(DATA SHOWN)
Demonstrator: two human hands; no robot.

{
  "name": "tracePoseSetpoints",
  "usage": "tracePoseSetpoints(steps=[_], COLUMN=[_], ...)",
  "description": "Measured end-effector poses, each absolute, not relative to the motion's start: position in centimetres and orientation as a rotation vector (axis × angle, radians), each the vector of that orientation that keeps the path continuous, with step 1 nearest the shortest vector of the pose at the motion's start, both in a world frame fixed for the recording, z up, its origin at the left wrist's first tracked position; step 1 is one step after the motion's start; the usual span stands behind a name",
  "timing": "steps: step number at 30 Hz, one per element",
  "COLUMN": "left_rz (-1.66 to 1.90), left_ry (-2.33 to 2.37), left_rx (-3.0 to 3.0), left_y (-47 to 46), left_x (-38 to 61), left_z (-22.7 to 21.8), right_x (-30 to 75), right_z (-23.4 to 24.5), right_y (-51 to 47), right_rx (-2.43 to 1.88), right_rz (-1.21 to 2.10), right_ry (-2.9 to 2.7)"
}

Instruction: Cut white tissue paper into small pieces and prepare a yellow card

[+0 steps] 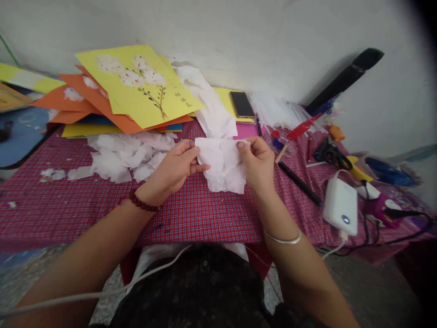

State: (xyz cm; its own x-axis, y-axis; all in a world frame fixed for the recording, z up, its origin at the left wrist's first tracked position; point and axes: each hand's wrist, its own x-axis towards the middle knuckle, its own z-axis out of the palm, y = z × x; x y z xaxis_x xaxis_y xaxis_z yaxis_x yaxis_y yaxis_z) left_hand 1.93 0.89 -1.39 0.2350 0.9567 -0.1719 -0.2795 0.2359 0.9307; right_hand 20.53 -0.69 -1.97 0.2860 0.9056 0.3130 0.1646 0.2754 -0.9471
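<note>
A white sheet of tissue paper [222, 164] hangs between both hands above the red checked tablecloth [191, 214]. My left hand [172, 171] pinches its upper left edge with thumb and fingers closed on it. My right hand [257, 164] pinches the upper right edge. A pile of torn white tissue pieces [128, 155] lies on the cloth just left of my left hand. A long strip of white tissue [211, 107] runs back from the held sheet toward the wall.
Yellow card with tissue flowers [143, 84] tops orange and blue sheets at the back left. A phone [241, 104] lies at the back. To the right are a black pen [300, 183], scissors [332, 155], a white power bank [340, 206] with cables, and a glue gun [357, 172].
</note>
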Motion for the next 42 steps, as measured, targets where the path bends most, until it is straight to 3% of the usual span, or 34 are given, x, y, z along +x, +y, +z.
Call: tracePoseSetpoints(steps=[7,19,27,38,42], left_rz=[1.136,1.365,0.897,0.958,0.959], left_ry=[0.933,0.722,0.908,1.131,1.117], left_rx=[0.884,1.127,1.253,2.157,2.271], left_y=[0.9,0.4,0.5,-0.4,-0.3], left_x=[2.0,1.6,2.3,2.1,2.2], left_z=[-1.0,-0.6,-2.0,-2.5,-3.1], right_x=[20.8,19.9,19.6,19.8,19.7], right_z=[-2.0,-2.0,-1.6,-2.0,-2.0], right_y=[-0.5,-1.3,-1.6,-0.9,-0.8], right_rx=[-1.238,-1.274,-1.239,-1.320,-1.410], right_rz=[1.016,0.879,0.751,0.977,0.864], right_ry=[-1.422,-1.609,-1.560,-1.477,-1.568])
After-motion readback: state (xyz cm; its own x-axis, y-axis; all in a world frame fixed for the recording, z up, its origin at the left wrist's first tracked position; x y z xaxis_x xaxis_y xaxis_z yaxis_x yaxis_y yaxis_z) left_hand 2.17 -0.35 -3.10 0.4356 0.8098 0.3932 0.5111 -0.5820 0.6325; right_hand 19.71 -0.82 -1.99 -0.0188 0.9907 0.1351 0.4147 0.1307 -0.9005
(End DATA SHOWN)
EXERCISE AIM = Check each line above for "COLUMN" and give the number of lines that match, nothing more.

ANSWER AREA = 2